Allo stesso tempo, è possibile identificare alcuni atleti leggendari dalle loro apparizioni cameo. Il wide receiver dei San Francisco Terrell Owens ha infatti accettato di partecipare. L’atleta nella vita reale è apparso in un cameo, segnando due touchdown per la squadra. D’altra parte, il quarterback dei Miami Dolphin Dan Marino non ha onorato il film della sua presenza. Tuttavia, ha permesso alla troupe di girare nella sua casa. La casa di Cap Rooney, infatti, era di proprietà di Dan nella vita reale. Molti giocatori dell’Arena Football League, un campionato di football indoor che è stato interrotto nel 2019, partecipano poi al film.
Inoltre, tra le star che compaiono in cameo ci sono alcuni nomi di peso: Dick Butkus, Y. A. Tittle, Warren Moon, Johnny Unitas, Ricky Watters e persino l’allenatore professionista Barry Switzer. Stone ha anche ottenuto l’autorizzazione a girare in alcuni grandi stadi, dall’Orange Bowl Stadium di Miami all’iconico Hard Rock Stadium, sede dei Miami Dolphins. Il regista voleva anche che la sua squadra immaginaria mostrasse un vero spirito atletico. Ha quindi chiamato degli esperti di football per addestrare i membri del cast. Sean Combs, che il regista aveva inizialmente scelto per il ruolo di Willie Beaman prima che fosse assegnato a Jamie Foxx, non ha potuto partecipare a causa di un conflitto di impegni.

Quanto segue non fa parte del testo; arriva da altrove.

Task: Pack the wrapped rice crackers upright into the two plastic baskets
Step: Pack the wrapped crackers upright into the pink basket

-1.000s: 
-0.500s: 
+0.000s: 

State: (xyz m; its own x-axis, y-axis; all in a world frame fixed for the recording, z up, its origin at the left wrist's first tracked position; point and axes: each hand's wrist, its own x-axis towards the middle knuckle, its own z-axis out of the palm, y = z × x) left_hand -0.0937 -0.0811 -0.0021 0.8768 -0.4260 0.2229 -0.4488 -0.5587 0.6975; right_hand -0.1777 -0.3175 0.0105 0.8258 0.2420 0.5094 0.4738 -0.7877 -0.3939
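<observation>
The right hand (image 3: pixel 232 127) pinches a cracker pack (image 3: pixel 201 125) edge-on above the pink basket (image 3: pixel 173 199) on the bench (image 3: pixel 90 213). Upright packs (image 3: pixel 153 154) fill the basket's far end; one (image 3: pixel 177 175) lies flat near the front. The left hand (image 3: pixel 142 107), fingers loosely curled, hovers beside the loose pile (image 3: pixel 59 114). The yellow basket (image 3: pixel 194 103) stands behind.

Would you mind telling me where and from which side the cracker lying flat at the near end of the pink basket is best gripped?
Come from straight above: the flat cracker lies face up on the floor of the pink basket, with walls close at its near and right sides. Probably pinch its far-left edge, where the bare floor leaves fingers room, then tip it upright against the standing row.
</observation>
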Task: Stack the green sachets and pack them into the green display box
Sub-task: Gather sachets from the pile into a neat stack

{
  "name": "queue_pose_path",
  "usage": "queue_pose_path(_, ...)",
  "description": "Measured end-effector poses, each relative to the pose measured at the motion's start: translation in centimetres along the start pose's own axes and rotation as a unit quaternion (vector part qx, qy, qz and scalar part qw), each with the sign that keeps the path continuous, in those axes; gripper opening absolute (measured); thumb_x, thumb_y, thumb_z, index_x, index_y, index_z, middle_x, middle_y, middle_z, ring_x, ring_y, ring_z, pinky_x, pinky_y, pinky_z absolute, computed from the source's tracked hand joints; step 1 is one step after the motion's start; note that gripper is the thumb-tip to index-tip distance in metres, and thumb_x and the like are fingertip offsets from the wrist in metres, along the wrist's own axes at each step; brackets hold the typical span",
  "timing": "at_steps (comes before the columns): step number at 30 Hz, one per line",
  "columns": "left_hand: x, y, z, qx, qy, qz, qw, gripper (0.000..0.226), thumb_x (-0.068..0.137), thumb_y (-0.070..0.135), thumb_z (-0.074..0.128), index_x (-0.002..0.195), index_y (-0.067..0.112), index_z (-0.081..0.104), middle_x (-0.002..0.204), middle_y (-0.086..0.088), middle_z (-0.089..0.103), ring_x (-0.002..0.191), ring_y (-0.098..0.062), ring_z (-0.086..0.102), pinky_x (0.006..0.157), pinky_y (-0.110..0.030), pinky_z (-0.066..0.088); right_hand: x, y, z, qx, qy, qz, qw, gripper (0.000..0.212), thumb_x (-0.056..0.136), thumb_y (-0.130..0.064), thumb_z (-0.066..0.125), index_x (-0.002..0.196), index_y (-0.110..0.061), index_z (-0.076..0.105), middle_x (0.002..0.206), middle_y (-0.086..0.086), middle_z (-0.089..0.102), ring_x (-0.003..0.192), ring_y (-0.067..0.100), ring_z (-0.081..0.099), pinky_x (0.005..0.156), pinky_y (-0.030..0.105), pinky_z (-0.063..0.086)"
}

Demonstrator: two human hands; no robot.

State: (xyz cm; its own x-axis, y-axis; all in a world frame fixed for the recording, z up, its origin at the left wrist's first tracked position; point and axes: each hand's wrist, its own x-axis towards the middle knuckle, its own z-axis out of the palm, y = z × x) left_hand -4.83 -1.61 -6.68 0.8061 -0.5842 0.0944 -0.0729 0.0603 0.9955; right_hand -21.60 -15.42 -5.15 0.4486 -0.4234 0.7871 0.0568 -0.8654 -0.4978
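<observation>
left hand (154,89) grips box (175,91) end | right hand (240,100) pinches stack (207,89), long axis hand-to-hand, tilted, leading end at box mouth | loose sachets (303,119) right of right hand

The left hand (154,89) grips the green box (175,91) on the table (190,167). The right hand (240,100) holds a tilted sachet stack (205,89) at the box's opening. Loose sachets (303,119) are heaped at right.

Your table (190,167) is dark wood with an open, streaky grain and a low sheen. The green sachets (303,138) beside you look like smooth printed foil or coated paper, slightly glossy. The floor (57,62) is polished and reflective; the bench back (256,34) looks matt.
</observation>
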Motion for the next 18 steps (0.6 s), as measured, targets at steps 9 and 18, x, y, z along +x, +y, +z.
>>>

La vera storia dietro il discorso di Al Pacino
In ultimo, ci si potrebbe chiedere quale sia stata l’ispirazione dietro l’ardente discorso dell’ultimo minuto di Tony D’Amato prima della partita dei playoff. Anche quello è basato su un discorso motivazionale reale. Il discorso del coach della NFL Marty Schottenheimer alla sua squadra, i Cleveland Browns, durante la partita del campionato AFC del 1989 ha costituito la base del discorso. Il monologo di D’Amato inizia con tono stanco, dicendo ai giocatori: “Siamo all’inferno, signori”. Eppure riesce a descrivere le gravi difficoltà in un modo che ti fa venire voglia di sfidarle:
“Perché in entrambi i giochi, nella vita e nel football, il margine di errore è così piccolo: basta mezzo passo in ritardo o in anticipo e non ce la fai. Mezzo secondo di ritardo o di anticipo e non riesci a prenderla. I centimetri che ci servono sono ovunque intorno a noi… E o ci rialziamo, ora, come squadra! … o moriremo come individui. Questo è il football, ragazzi. Tutto qui“.
In seguito, Stone ha affermato che la tesi del discorso, che traccia un parallelo tra le difficoltà incontrate nel gioco che si è scelto e la vita stessa, è stata ripresa da un discorso che aveva tenuto agli studenti di cinema. Il regista ha raccontato: “Si basava su un discorso che stavo tenendo agli studenti durante i miei tour nei college, in cui parlavo di ciò che mi era successo in Vietnam e di ciò che accade nei film. Ricordo di aver fatto l’analogia dei sei pollici davanti al mio viso, questa combinazione di guerra e strategia, esperienza personale e istinto. Volevo inserire tutto questo nel football. È un omaggio alla differenza tra tirare avanti e avere davvero successo, tra vincere e perdere”.